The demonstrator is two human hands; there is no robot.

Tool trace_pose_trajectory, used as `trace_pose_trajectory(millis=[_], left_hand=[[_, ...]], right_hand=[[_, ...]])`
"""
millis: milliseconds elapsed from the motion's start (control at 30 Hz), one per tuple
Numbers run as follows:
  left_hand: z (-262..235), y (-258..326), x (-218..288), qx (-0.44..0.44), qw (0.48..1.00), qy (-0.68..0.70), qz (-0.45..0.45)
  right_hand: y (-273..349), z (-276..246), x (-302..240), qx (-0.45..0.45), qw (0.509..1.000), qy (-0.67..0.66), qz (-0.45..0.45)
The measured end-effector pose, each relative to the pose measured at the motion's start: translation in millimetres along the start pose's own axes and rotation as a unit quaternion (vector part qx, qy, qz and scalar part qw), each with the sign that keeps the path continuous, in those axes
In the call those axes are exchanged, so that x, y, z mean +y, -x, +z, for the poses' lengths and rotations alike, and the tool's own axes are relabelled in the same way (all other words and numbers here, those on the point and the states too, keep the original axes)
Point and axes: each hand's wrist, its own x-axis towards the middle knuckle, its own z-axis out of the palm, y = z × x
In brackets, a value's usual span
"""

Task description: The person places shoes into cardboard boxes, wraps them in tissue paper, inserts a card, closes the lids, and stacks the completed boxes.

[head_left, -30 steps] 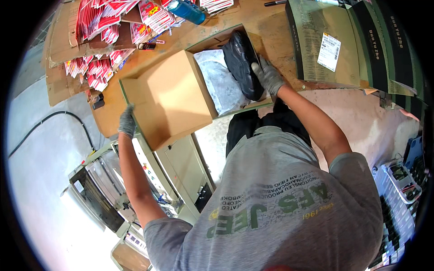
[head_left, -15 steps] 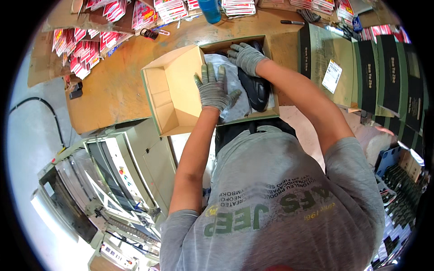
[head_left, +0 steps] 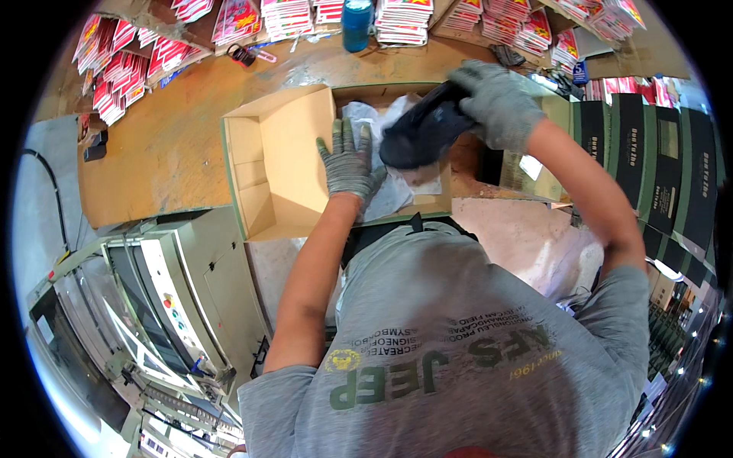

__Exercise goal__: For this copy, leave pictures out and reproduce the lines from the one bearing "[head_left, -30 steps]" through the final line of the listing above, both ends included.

__Result of the exercise__:
[head_left, -30 steps] 
[head_left, -15 steps] 
[head_left, +0 steps] 

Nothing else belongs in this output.